Streitpunkt Datenschutz
Der Grünen-Gesundheitspolitiker Janosch Dahmen sieht die Aufgabe bei den Kassenärztlichen Vereinigungen (KV). Er würde sich wünschen, dass sie die Zahl der durchgeführten Tests überprüften - analog zu den Abrechnungen der Ärzte, sagte er dem RND. Doch auch die wollen nicht. "Mehr als zu prüfen, ob die Rechnungen formal korrekt sind, können wir nicht tun", sagte der Vorsitzende der Kassenärztlichen Bundesvereinigung, Andreas Gassen, der "Frankfurter Allgemeinen Zeitung". "Das sieht die Testverordnung nicht vor, und es wäre für die KVen auch nicht leistbar." Er meinte, die Städte und Gemeinden sollten die Zulassung strenger handhaben. Es gelte, die Vorauswahl der Marktteilnehmer "dringend zu verbessern".

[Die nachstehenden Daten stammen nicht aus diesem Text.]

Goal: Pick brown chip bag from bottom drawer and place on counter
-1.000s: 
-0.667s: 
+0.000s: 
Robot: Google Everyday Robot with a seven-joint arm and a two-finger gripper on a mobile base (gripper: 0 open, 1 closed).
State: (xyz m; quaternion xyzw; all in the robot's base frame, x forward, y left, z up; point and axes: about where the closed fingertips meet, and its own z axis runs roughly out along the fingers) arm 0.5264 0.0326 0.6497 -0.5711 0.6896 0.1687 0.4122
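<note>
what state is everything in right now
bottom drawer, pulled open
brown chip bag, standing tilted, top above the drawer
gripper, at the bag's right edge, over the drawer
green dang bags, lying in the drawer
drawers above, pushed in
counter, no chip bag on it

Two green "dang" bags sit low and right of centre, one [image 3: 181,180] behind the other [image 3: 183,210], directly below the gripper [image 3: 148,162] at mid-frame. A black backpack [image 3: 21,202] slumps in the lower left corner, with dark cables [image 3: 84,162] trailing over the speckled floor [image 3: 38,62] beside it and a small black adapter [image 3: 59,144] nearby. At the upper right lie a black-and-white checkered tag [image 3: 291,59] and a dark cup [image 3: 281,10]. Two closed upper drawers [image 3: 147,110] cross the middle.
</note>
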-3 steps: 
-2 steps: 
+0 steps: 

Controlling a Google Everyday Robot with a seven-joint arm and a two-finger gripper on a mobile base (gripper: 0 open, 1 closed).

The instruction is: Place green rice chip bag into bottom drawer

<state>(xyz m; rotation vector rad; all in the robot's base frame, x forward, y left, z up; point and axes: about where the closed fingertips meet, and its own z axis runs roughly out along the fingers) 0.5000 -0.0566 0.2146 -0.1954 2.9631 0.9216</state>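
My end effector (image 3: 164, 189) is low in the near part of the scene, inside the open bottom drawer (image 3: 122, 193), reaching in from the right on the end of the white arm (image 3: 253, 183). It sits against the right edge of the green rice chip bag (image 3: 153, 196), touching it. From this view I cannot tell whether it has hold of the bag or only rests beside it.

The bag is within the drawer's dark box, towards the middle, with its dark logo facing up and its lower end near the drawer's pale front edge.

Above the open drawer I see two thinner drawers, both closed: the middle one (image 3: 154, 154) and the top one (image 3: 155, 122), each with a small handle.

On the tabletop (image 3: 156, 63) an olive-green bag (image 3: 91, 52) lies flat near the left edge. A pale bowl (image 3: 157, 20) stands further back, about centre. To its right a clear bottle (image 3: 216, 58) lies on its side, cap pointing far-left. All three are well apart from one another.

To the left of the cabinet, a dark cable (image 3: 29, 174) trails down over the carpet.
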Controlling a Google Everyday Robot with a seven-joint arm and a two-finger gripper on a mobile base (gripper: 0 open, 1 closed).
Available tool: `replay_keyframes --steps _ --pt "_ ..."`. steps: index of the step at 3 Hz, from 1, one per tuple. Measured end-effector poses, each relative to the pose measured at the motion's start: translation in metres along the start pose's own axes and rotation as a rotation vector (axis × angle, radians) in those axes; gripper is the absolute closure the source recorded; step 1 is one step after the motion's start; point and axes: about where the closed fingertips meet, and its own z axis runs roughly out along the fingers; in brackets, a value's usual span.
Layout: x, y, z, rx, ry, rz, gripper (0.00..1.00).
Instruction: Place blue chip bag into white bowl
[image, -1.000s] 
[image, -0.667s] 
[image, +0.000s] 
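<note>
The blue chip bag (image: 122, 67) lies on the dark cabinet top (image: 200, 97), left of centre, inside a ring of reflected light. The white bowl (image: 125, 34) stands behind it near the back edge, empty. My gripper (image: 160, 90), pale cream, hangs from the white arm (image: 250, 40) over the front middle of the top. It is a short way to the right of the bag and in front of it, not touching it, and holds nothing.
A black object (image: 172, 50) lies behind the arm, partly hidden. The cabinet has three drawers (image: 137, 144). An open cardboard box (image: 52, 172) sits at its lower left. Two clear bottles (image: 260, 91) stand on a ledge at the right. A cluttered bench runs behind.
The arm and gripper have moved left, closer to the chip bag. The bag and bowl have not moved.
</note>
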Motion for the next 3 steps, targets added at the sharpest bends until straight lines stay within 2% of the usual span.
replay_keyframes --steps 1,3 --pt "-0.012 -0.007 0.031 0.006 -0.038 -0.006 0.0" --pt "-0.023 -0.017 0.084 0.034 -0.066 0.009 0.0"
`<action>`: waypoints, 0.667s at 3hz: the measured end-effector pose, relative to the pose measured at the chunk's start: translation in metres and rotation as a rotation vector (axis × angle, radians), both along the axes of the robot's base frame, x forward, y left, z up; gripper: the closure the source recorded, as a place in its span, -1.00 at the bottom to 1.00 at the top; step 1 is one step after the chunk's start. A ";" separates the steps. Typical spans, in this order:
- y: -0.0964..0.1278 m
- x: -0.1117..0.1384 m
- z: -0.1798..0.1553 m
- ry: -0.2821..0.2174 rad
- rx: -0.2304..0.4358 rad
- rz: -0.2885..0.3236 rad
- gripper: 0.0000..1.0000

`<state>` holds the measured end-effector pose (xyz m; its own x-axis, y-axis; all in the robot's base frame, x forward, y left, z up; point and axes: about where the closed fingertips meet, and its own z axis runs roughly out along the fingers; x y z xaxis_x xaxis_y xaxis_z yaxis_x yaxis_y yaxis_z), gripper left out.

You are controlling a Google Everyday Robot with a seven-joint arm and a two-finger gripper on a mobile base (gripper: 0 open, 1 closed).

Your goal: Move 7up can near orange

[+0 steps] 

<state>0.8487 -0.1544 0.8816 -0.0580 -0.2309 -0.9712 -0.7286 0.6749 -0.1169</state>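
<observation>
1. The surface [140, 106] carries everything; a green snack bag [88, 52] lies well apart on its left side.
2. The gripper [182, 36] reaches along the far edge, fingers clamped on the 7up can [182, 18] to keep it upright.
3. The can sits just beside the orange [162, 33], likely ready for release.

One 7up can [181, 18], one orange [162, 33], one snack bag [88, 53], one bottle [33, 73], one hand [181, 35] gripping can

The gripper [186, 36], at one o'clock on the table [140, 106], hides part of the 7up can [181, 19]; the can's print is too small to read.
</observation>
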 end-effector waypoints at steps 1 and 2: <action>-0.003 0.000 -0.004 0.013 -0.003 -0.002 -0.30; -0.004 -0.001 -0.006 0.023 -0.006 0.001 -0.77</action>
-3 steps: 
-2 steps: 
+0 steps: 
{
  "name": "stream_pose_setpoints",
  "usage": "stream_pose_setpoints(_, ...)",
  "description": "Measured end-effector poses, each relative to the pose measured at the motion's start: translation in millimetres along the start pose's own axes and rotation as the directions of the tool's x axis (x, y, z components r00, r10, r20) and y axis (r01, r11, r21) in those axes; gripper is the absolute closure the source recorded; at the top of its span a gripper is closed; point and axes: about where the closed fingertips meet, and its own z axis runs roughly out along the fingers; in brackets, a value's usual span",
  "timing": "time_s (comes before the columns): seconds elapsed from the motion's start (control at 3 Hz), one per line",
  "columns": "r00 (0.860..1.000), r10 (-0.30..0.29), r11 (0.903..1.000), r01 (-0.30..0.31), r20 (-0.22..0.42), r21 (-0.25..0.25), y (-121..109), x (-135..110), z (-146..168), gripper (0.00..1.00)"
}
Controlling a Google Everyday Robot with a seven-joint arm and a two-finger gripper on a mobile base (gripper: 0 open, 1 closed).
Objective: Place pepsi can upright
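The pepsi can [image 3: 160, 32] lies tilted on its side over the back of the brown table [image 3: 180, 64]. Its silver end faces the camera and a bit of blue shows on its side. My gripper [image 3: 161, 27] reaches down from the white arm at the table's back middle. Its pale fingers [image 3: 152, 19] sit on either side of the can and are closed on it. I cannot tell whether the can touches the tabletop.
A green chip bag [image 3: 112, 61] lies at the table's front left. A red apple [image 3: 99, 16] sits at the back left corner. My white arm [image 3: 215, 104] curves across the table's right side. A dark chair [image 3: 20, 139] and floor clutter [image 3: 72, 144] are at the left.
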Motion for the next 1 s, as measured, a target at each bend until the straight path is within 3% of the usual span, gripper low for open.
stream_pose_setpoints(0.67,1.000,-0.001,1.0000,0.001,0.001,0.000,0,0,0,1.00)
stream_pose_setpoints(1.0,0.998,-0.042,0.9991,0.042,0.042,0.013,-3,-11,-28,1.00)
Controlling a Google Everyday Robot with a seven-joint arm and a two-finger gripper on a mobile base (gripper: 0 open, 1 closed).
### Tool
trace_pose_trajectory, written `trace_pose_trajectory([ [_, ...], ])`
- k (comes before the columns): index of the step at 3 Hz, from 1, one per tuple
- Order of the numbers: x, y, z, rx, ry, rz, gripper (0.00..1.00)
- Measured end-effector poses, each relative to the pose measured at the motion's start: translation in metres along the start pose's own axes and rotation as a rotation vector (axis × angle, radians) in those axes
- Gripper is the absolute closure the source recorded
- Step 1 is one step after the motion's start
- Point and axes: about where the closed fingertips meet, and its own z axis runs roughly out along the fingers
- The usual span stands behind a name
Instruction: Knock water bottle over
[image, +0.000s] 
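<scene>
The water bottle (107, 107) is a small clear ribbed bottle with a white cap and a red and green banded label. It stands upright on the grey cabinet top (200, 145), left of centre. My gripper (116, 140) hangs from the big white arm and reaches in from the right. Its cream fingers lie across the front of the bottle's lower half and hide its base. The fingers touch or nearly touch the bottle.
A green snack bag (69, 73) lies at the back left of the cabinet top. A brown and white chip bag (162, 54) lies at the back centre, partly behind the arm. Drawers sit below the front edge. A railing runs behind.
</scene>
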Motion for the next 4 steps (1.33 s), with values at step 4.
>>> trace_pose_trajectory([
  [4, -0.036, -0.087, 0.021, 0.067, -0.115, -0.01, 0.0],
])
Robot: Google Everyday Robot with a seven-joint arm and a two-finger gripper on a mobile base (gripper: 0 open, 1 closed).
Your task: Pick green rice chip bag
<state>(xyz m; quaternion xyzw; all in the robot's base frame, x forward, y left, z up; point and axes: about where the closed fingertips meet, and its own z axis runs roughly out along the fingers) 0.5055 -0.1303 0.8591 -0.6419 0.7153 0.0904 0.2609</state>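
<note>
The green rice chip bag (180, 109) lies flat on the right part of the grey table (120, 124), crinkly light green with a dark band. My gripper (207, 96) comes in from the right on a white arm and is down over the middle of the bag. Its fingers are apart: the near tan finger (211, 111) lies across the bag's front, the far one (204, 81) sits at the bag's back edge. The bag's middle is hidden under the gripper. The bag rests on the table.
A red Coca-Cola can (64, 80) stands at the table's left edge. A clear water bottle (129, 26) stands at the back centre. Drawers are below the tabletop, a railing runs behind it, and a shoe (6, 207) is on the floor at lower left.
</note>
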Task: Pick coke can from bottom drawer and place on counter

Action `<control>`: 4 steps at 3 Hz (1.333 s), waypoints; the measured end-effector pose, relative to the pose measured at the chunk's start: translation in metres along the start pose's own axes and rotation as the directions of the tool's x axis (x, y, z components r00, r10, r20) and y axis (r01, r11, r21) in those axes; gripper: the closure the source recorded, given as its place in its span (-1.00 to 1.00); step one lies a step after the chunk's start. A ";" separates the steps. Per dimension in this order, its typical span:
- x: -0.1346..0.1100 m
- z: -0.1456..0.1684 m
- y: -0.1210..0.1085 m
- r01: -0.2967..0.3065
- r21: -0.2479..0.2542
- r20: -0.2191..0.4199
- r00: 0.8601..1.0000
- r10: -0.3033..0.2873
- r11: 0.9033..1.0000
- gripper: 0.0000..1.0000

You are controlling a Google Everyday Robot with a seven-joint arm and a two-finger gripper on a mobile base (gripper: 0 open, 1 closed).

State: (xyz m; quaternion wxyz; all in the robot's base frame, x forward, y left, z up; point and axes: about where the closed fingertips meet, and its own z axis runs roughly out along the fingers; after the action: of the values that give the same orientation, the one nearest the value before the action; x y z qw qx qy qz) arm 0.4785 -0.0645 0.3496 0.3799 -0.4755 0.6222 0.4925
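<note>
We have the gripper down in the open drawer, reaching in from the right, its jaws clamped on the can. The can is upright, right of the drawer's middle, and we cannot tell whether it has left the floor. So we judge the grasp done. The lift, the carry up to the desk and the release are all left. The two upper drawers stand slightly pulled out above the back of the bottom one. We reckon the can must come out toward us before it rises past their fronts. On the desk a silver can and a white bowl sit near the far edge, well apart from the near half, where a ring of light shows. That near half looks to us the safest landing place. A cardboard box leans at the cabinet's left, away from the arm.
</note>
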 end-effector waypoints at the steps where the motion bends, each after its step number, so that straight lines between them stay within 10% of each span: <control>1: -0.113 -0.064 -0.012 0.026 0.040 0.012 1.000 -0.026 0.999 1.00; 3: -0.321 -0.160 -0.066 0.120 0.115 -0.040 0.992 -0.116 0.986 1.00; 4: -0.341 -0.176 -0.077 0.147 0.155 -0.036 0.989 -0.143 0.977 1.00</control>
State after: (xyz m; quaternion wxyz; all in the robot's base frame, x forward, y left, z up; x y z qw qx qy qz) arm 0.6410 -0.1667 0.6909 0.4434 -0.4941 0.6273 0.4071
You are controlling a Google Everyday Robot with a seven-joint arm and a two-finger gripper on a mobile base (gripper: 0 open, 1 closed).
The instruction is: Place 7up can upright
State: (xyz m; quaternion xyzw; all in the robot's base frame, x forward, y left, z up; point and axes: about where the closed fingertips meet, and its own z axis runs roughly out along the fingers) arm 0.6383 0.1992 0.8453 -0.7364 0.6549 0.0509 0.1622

Städtetags-Hauptgeschäftsführer Dedy schlug vor, dass Test-Anbieter im Abrechnungsverfahren offenlegen müssen, wen sie getestet haben. "Auch wenn Datenschützer jetzt sagen sollten, das könnte problematisch sein - wir müssen dafür sorgen, dass das Abrechnungsverfahren wasserdicht wird." Dem widersprach aber Landsberg mit Verweis auf den Datenschutz: "Es wäre deshalb sicherlich nicht akzeptabel, die Namen, Anschriften und Telefonnummern von getesteten Personen länger als unbedingt notwendig zu speichern."
Betreiber können pro Test 18 Euro abrechnen
Aufgedeckt worden waren die mutmaßlichen Betrugsfälle durch Recherchen von NDR, WDR und "Süddeutscher Zeitung". Bei mehreren Testzentren, die sogenannte Bürgertest durchführen, stimmte die Zahl der dort von den Reportern gezählten Test nicht mit der der gemeldeten überein. In einem Fall etwa wurden an einem Tag 977 Test gemeldet, nach Zählung der Reporter kamen aber nur 80 Menschen zu einem Test vorbei.
Für die Bürger sind die Test kostenlos. Bezahlt werden sie vom Staat aus Steuergeldern. Die Betreiber können pro Test 18 Euro abrechnen.